- _About this task_:
What is needed is an exact transcription of the listing, with the images removed.

- _Recorded data_:
=== Section Start ===

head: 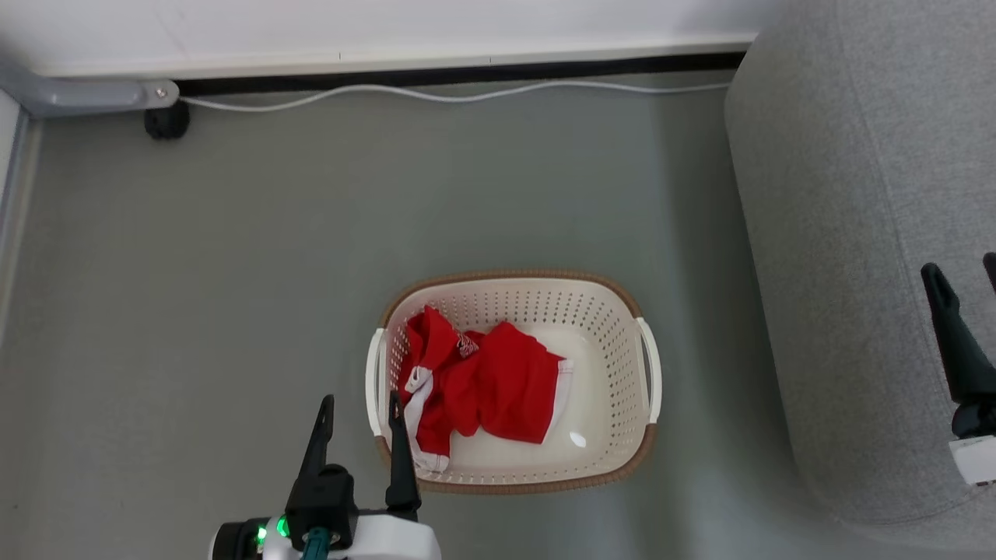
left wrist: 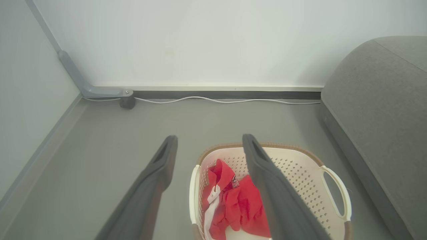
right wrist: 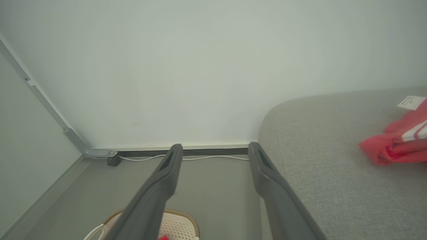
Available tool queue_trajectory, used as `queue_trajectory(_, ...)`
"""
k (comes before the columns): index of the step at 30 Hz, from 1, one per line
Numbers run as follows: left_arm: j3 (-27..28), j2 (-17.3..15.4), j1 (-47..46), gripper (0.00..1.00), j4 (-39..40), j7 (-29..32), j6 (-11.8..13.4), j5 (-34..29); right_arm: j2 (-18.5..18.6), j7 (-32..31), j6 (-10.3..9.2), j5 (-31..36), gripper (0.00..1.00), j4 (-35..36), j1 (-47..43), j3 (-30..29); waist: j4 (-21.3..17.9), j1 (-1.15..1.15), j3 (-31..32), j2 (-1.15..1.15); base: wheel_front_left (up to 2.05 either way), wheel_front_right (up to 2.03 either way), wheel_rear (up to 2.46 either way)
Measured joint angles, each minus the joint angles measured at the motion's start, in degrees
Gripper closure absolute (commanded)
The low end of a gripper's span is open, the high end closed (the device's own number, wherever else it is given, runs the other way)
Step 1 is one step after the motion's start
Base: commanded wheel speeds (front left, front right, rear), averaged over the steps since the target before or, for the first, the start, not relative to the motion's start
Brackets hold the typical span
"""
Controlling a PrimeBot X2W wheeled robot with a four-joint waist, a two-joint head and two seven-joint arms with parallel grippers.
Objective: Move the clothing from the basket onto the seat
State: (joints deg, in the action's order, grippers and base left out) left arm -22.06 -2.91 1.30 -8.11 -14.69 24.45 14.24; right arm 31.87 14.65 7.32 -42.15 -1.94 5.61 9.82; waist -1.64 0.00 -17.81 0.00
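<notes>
Clothing [head: 498, 381] in bright red with white trim lies crumpled in the left half of the basket [head: 560, 307]. It is bunched against the perforated wall by the left handle [head: 375, 381], and a white-edged fold reaches toward the near rim. The right half of the basket's floor is bare. A second red garment [right wrist: 397, 146], with white stripes and a small white tag [right wrist: 411, 102], lies on the seat [head: 856, 194]. It sits at the right edge of the right wrist view, well back from the seat's rounded corner.

The basket stands on the grey floor [head: 233, 272], near the seat on its right, with a strip of floor between them.

The left hand [head: 360, 399] hovers at the basket's near-left corner, its two dark fingers spread apart and empty. In the head view one finger crosses the rim beside the clothing and the other lies over the floor outside. Whether the finger touches the rim cannot be told. The right hand [head: 961, 268] is over the seat at the right edge of the head view, its fingers also wide apart and holding nothing.

Farther off, a white cable [head: 436, 95] trails along the foot of the pale wall [left wrist: 200, 43]. A grey bracket [head: 93, 95] with a dark foot [head: 166, 122] sits in the far left corner.
</notes>
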Motion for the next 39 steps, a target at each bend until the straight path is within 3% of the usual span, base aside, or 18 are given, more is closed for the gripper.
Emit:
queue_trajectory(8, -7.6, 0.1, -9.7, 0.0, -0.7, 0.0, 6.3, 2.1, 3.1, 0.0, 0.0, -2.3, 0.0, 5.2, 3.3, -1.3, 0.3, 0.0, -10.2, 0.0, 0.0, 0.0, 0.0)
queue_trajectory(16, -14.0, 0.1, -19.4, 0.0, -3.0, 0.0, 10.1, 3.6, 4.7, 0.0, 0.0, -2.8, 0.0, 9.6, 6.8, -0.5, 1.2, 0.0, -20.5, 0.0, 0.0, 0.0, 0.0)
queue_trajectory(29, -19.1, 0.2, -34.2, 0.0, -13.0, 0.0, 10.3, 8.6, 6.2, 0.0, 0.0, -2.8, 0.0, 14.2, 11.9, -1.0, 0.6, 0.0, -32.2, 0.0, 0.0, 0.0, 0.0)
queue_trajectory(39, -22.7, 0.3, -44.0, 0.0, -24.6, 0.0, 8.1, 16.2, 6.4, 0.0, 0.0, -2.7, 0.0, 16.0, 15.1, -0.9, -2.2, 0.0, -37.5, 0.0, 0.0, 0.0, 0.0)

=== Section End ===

- _Response_:
head: 
left wrist: 
right wrist: 
Available tool queue_trajectory, used as `queue_trajectory(_, ...)`
"""
k (comes before the columns): index of the step at 30 Hz, from 1, one per line
Numbers run as follows: left_arm: j3 (-27..28), j2 (-17.3..15.4), j1 (-47..46), gripper (0.00..1.00), j4 (-39..40), j7 (-29..32), j6 (-11.8..13.4), j5 (-34..29); right_arm: j2 (-18.5..18.6), j7 (-32..31), j6 (-10.3..9.2), j5 (-31..36), gripper (0.00..1.00), j4 (-35..36), j1 (-47..43), j3 (-30..29); waist: j4 (-21.3..17.9), j1 (-1.15..1.15), j3 (-31..32), j2 (-1.15..1.15); base: wheel_front_left (up to 2.05 either way), wheel_front_right (up to 2.03 either way), wheel_rear (up to 2.46 either way)
Measured joint angles, each minus the joint angles measured at the motion's start, in degrees
Gripper closure absolute (commanded)
The low end of a gripper's span is open, the high end closed (the device's own number, wherever else it is given, runs the other way)
Step 1 is one step after the motion's start
Base: commanded wheel speeds (front left, front right, rear), averaged over the steps since the target before or, for the first, the start, not relative to the motion's start
Brackets hold the typical span
"""
Controlling a PrimeBot X2W wheeled robot with a four-joint waist, a two-joint head and two seven-joint arms with parallel grippers.
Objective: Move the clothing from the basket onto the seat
State: (joints deg, in the action's order, grippers and base left out) left arm -22.06 -2.91 1.30 -8.11 -14.69 24.45 14.24; right arm 31.87 14.65 7.32 -42.15 -1.94 5.61 9.82; waist -1.64 0.00 -17.81 0.00
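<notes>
Clothing [head: 498, 381] in bright red with white trim lies crumpled in the left half of the basket [head: 560, 307]. It is bunched against the perforated wall by the left handle [head: 375, 381], and a white-edged fold reaches toward the near rim. The right half of the basket's floor is bare. A second red garment [right wrist: 397, 146], with white stripes and a small white tag [right wrist: 411, 102], lies on the seat [head: 856, 194]. It sits at the right edge of the right wrist view, well back from the seat's rounded corner.

The basket stands on the grey floor [head: 233, 272], near the seat on its right, with a strip of floor between them.

The left hand [head: 360, 399] hovers at the basket's near-left corner, its two dark fingers spread apart and empty. In the head view one finger crosses the rim beside the clothing and the other lies over the floor outside. Whether the finger touches the rim cannot be told. The right hand [head: 961, 268] is over the seat at the right edge of the head view, its fingers also wide apart and holding nothing.

Farther off, a white cable [head: 436, 95] trails along the foot of the pale wall [left wrist: 200, 43]. A grey bracket [head: 93, 95] with a dark foot [head: 166, 122] sits in the far left corner.
</notes>
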Motion for the next 39 steps, a target at each bend until the straight path is within 3% of the usual span, base aside, or 18 are given, more is closed for the gripper.
Emit:
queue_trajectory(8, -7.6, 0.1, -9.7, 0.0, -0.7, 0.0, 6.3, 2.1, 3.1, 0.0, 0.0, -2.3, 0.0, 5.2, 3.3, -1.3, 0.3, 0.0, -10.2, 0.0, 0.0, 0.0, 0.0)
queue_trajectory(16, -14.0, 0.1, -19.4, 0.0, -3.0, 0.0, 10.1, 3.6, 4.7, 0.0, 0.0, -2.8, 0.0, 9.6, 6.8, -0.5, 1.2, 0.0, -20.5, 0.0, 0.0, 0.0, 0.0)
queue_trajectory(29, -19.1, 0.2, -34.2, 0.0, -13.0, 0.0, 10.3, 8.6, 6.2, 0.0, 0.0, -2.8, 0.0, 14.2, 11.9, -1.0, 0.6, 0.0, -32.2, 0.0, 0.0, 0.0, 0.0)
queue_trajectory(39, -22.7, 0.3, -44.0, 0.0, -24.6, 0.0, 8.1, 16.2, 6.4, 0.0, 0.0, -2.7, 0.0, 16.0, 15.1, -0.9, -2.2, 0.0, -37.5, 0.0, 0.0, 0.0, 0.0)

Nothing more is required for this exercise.